Coordenadora de Organizações de Agricultores e Pecuaristas (COAG) Astúrias solicitou "diálogo e garantias", junto com um procedimento claro e acessível, para consensuar uma solução técnica para a gestão dos resíduos pecuários e queijeiros em Cabrales. O objetivo é assegurar a continuidade do setor no município, sublinhando que "os pecuaristas e as queijarias precisam de soluções para poder continuar desenvolvendo sua atividade, e os vizinhos têm todo o direito de exigir garantias para seu entorno".
A organização agrária expressou de forma explícita seu apoio à inquietação manifestada pelo Conselho Regulador da DOP Cabrales após a reunião realizada em 14 de agosto, na qual o organismo advertiu sobre as dificuldades que este assunto representa para a sobrevivência da atividade. Neste contexto, COAG reiterou que "a posição da 'DOP Cabrales', que representa um setor de enorme importância econômica e cultural para o município e para Astúrias, deve fazer parte de qualquer debate sobre o futuro desta atividade".
Ao mesmo tempo, o coletivo agrário demonstrou seu respeito pelas preocupações surgidas entre os vizinhos em relação ao projeto proposto na área, insistindo que a proteção da produção tradicional de queijo deve andar de mãos dadas com o bem-estar da população local.
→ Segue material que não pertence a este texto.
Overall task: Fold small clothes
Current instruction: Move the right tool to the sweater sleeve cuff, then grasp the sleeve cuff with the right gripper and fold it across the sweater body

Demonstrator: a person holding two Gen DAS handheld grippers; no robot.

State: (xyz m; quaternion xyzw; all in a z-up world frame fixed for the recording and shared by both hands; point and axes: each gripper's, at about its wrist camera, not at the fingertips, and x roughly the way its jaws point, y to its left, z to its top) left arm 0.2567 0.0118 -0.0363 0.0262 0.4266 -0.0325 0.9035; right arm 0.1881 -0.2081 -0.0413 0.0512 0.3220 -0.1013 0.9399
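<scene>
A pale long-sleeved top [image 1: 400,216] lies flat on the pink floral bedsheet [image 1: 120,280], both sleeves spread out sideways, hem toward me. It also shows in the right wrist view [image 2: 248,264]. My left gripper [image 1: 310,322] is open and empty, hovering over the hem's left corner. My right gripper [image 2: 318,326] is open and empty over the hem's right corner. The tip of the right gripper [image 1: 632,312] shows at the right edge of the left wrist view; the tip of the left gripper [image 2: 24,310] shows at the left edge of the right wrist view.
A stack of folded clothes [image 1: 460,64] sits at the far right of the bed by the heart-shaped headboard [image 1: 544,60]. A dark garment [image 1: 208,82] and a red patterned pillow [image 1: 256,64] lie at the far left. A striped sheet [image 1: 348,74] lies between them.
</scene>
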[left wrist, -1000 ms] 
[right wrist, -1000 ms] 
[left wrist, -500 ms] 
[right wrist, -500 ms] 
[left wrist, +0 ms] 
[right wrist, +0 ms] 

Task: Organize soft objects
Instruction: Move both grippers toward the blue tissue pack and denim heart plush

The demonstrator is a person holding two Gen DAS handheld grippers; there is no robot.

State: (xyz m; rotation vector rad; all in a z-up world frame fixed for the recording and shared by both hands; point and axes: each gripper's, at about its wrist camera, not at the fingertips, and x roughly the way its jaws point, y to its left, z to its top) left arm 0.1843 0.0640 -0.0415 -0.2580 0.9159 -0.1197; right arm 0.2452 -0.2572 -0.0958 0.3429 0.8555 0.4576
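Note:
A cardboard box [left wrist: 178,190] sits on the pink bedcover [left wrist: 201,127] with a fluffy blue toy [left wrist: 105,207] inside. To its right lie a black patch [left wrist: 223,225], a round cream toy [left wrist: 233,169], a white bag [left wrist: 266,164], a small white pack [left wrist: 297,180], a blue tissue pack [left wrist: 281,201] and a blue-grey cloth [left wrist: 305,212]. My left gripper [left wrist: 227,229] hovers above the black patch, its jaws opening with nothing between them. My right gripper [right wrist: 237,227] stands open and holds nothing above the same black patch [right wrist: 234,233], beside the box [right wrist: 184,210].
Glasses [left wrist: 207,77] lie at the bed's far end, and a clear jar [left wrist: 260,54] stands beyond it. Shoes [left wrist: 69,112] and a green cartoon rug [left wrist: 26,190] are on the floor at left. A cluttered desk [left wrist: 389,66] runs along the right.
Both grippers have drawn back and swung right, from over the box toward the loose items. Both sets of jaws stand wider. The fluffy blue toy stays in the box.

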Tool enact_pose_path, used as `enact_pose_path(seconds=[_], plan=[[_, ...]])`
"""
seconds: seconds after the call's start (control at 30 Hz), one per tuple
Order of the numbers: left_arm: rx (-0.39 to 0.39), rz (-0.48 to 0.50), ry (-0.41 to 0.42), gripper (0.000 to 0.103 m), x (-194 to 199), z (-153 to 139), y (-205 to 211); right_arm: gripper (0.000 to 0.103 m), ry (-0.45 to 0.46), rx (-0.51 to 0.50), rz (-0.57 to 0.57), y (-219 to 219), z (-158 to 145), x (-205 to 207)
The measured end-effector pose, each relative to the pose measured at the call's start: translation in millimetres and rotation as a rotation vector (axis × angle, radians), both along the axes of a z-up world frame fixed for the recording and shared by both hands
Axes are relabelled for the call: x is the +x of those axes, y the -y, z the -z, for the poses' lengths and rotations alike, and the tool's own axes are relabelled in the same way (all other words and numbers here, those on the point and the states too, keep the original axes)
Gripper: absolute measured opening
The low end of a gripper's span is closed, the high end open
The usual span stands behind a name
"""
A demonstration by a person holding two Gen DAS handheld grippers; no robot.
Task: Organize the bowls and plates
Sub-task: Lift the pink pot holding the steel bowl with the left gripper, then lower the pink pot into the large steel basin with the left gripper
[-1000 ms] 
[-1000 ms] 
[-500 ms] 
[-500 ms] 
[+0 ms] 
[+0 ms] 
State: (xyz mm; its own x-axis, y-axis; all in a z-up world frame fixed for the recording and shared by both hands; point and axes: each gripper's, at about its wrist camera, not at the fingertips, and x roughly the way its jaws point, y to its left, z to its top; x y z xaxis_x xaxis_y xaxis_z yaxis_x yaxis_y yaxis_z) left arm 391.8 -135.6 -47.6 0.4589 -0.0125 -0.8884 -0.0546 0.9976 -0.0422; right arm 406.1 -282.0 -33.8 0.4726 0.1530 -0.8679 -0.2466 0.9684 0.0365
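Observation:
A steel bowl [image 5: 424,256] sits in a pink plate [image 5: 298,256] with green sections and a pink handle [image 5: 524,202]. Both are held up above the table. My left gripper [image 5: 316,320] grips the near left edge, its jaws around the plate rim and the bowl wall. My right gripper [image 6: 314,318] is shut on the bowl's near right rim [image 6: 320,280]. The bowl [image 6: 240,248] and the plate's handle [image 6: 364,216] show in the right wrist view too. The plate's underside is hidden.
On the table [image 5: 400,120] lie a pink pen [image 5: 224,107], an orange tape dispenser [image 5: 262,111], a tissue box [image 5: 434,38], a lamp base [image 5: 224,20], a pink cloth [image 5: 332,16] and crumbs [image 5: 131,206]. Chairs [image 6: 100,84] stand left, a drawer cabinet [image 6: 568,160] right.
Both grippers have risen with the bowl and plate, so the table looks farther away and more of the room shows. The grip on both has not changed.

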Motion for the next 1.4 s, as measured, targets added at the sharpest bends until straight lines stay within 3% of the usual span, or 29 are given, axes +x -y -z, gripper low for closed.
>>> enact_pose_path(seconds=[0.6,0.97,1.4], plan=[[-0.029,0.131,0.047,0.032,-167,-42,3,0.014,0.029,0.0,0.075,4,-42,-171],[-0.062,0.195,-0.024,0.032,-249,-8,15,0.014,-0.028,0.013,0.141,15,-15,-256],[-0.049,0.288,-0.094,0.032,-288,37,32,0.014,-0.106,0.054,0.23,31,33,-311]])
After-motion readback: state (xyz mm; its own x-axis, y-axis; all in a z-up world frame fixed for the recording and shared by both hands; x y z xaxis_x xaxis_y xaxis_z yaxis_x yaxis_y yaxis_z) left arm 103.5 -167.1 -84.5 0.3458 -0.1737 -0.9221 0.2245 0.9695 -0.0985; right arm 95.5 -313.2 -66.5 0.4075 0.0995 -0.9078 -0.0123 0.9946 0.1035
Nessa linha, lembrou que "a defesa da pecuária e do queijo Cabrales não pode ser proposta em contraposição à defesa da qualidade de vida de quem vive em Cabrales".
Frente a este cenário, a organização sublinhou a necessidade urgente de que as administrações públicas atendam à cidadania e introduzam as modificações necessárias no projeto a fim de resolver o conflito social e avançar com rigor. Ressaltou, além disso, que a origem da controvérsia reside em "a necessidade de gerir adequadamente os resíduos gerados pelas explorações pecuárias e pelas queijarias".
Em consequência, COAG Astúrias reiterou sua aposta por uma saída acordada que evite choques diretos entre produtores e residentes, e lançou um último apelo ao entendimento coletivo por meio de "um acordo baseado no diálogo, na transparência e no conhecimento técnico, evitando posições fechadas de antemão e, acima de tudo, evitando confrontar o setor primário com a população".